Assigned task
From the records below, output exactly the lines running from the line containing "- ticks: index" through the line containing "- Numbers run", and no others.

Task inputs
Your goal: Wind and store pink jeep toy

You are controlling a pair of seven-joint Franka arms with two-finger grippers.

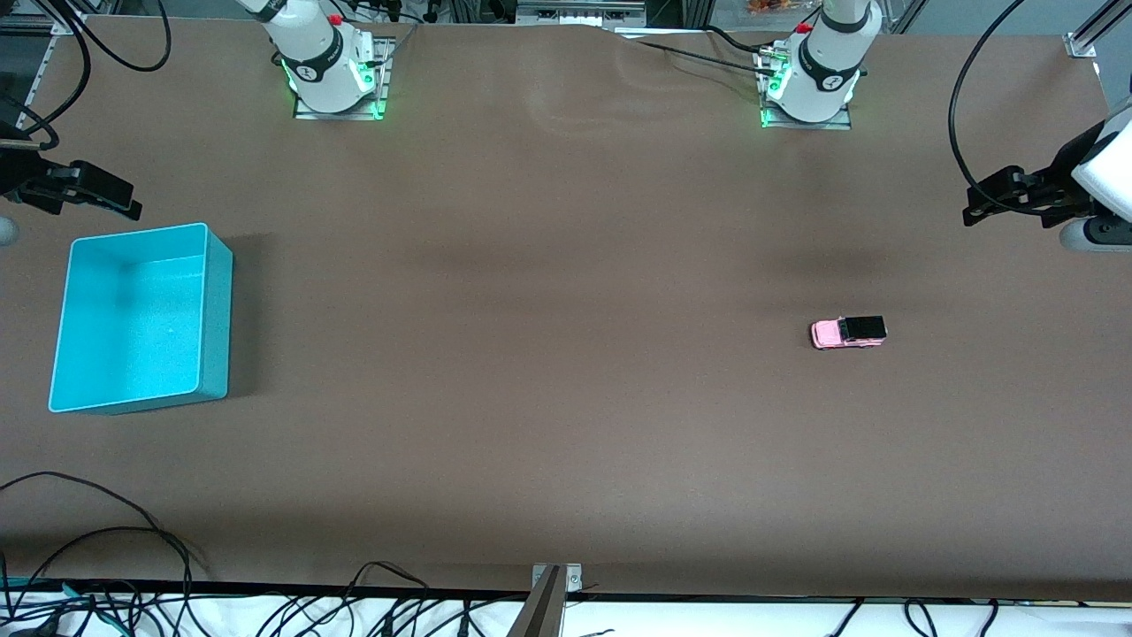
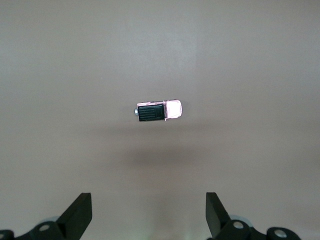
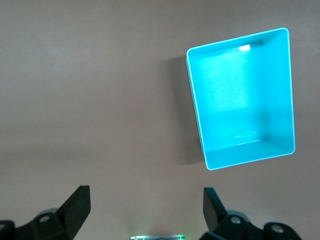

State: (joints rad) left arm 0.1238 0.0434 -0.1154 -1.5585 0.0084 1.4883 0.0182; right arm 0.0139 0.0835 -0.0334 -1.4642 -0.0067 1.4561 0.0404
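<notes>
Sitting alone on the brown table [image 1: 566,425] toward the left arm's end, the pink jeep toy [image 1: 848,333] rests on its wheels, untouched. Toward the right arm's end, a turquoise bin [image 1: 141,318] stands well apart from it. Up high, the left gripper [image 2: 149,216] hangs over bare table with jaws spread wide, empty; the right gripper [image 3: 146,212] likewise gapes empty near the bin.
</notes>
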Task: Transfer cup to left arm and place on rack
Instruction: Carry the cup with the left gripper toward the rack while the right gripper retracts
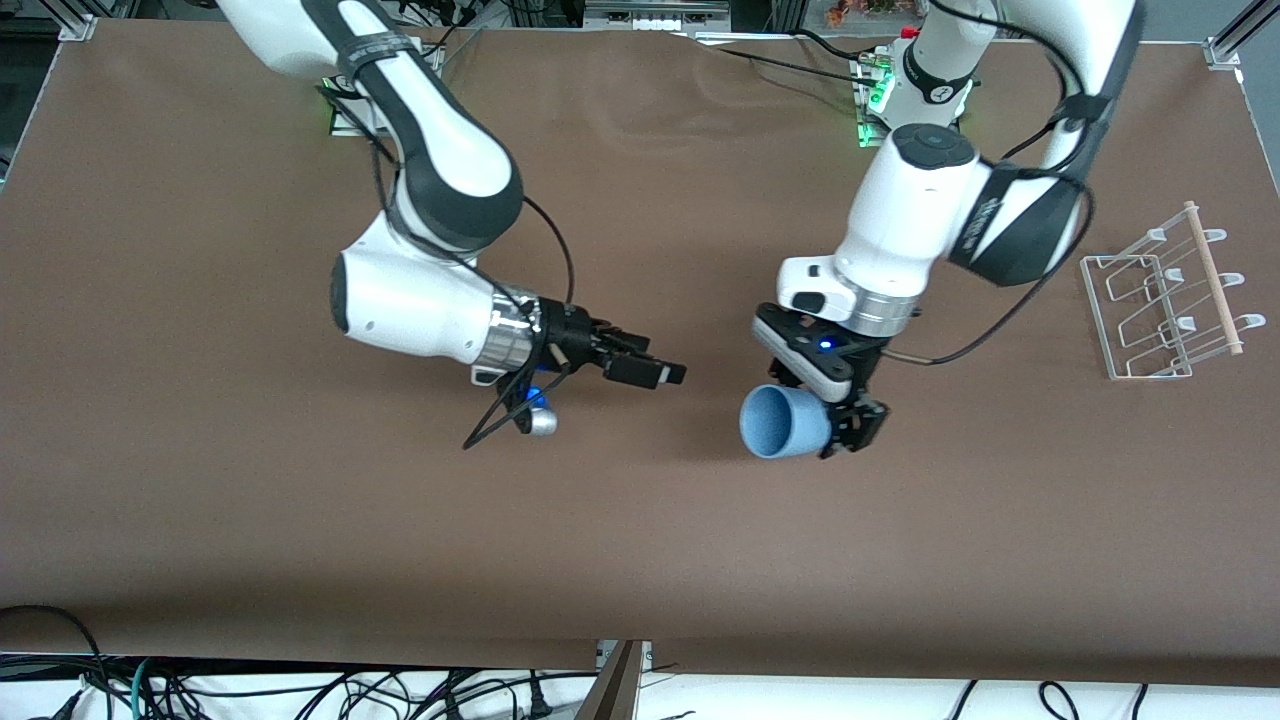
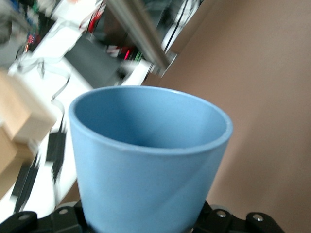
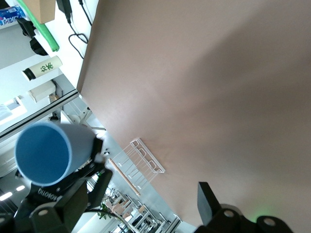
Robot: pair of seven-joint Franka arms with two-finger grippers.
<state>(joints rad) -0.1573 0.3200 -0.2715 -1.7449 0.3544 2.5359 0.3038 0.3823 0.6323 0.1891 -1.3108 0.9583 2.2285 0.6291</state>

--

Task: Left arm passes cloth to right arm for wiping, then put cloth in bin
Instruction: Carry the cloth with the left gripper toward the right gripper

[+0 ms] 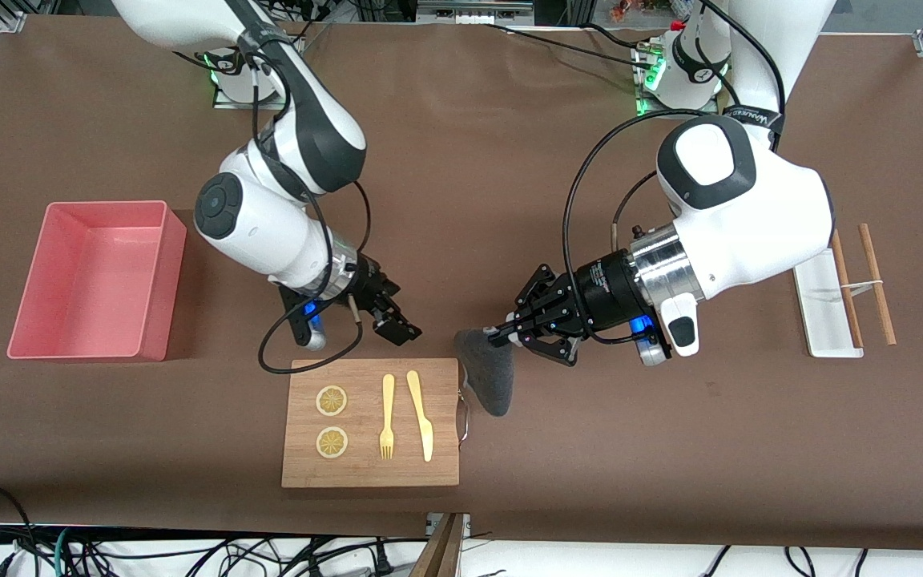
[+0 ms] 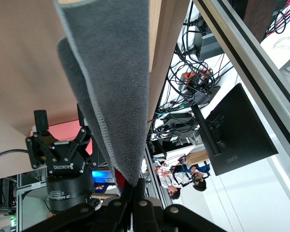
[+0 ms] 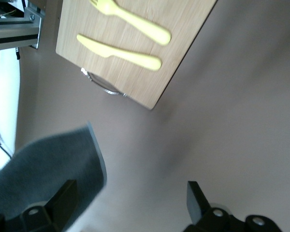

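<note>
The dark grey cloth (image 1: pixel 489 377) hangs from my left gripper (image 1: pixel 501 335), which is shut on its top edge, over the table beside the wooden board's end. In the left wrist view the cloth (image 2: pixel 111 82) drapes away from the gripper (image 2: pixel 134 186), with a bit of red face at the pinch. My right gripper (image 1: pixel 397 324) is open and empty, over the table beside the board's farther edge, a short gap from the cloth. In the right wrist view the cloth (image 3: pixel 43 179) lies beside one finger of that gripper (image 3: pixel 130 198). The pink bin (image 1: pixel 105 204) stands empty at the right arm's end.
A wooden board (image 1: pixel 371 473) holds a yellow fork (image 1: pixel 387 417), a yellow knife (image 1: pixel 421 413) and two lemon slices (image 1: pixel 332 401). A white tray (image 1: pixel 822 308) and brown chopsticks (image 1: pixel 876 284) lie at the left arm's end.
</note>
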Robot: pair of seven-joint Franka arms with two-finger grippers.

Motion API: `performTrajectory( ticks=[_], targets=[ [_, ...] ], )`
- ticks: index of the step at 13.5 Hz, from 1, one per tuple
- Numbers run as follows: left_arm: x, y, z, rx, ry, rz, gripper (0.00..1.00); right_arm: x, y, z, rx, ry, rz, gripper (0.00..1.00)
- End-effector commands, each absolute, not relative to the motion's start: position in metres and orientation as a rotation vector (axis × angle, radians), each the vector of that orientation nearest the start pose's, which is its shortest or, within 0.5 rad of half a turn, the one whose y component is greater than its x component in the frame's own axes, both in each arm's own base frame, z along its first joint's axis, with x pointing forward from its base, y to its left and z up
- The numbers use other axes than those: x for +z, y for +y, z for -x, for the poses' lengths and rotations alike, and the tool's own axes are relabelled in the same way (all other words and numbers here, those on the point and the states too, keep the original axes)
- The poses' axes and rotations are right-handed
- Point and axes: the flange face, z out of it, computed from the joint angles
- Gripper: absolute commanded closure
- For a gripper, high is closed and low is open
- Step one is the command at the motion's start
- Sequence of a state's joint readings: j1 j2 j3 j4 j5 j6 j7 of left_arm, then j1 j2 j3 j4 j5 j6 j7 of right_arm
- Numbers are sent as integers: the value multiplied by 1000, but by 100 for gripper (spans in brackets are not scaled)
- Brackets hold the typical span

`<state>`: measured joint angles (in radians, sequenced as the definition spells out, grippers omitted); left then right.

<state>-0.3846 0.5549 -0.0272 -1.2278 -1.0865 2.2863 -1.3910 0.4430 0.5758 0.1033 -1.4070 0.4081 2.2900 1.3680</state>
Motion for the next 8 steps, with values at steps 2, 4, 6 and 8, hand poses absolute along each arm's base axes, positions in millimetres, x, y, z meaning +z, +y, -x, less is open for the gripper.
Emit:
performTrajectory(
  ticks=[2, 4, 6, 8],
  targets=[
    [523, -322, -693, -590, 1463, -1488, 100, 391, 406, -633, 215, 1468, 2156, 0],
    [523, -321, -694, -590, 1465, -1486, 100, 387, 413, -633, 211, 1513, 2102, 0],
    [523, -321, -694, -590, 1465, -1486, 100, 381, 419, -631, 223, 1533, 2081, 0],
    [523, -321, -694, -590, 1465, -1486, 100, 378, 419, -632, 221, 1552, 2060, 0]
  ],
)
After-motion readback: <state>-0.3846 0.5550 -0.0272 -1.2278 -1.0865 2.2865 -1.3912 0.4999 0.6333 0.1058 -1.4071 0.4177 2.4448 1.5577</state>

Solution
- ticks: index of the step at 13.5 Hz, from 1, one per tuple
- Numbers run as follows: left_arm: x, y, z, rx, ry, rz, gripper (0.00..1.00); right_arm: x, y, z, rx, ry, rz, gripper (0.00..1.00)

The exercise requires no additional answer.